Paradoxically, real-time data analytics is not the fastest analytics available today. Where once a company could gain and leverage a competitive advantage by accelerating its reaction time in the face of current changing business conditions, in the 2020s we will see companies looking even farther ahead to find that edge. Predictive analytics, in which data is used to pre-empt a target audience’s preferences and behaviours, can inform and maximise the potential of marketing and product development, as well as foresee issues that may threaten revenue or create high expenditure. Using predictive planning to identify opportunity and minimise risk will join historical understanding and real-time awareness in businesses’ data toolkits.

While getting to that point will not happen overnight, there are a number of significant shifts happening in the world of data which, together, are making the promise of prediction increasingly attainable. This year, looking for these trends affecting your data operation will help you to future proof for a predictive world.

Location-agnostic data becoming the new normal

During the early days of big data in business, enterprise data centre deployments consumed significant time and capital as companies built out the infrastructure to manage much broader analysis. Some years ago, data usage reached a point where many organisations required multiple data centre deployments, distributing the workload and offering points of presence closer to branch offices and sites. Later, this strategy was itself overshadowed by the potential of hyperscale cloud providers such as Amazon Web Services, Google Cloud Platform, and Microsoft Azure to provide greater capability with lower operating expenditure and little, if any, capital expenditure.

However, while these designs offer benefits in terms of cost management, they have also come to be one of the leading causes of application downtime, with vital services being only as resilient as the third-party infrastructure it runs on. The need for reliable, uniform performance is now leading companies to architect for multi-cloud deployments, ensuring that downtime on one provider is managed by seamlessly handing the workload over to others.

Ultimately, these more flexible, multi-dimensional designs will allow for the re-emergence of on-premises deployments. For analytics, this will mean that workloads involving sensitive or regulated data, where cloud deployment is challenging, will become more viable. It also allows for lower latency or highly volatile use cases where pushing and pulling data to and from the cloud traditionally limits timely data access. Retail locations, for instance, might employ on-premises analytics to predict demand by combining local sales and footfall data with global contextual data.

Data lakes drying up

Alongside flexible application architecture, there is a coming shift in data storage principles. The sheer size of the datasets involved in real-time analytics applications has meant that, for some time, using Apache Hadoop to distribute storage across large clusters of commodity hardware has been common practice. Now, as cloud computing increasingly becomes the default option for application deployment, we are starting to see S3 Object Storage come into focus as the new industry standard.

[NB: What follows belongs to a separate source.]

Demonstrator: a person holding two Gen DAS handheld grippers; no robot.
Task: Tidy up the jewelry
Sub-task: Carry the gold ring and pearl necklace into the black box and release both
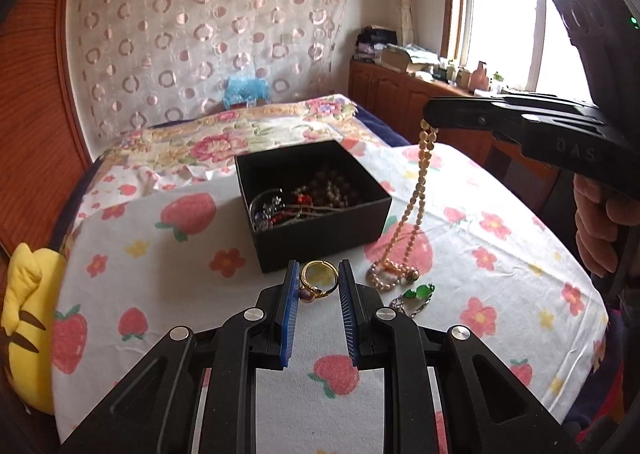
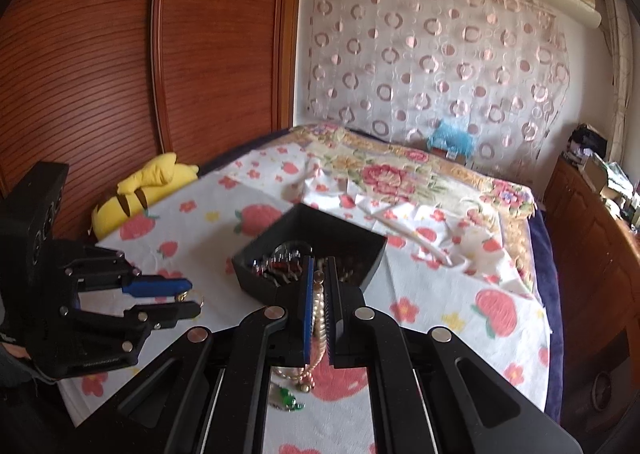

Importantly, S3 Object Storage is not the same thing as cloud data storage – though the two terms are often used synonymously. Indeed, offerings from on-premises storage vendors will become widely adopted in the interest of ensuring a seamless handover between physical and cloud architecture. This means that we will witness a drying up of those Hadoop data lakes – but also that faster object storage will be at hand for demanding analytical models and machine learning workloads.

Machine learning leaving the laboratory

Most large businesses now have machine learning projects, which apply artificial intelligence practices to deliver analytical insights at high speed with high accuracy. However, the initial wave of machine learning has tended to rely on specialised platforms that cannot draw upon all of the data relevant to business objectives. Using only a subset of data to train and score machine learning models imposes a low ceiling on potential accuracy. This has been compounded by data with insufficient accessibility to fuel broader applications – but with this issue melting away in favour of more flexible, unified architectures which avoid data lakes, end-to-end machine learning is being enabled.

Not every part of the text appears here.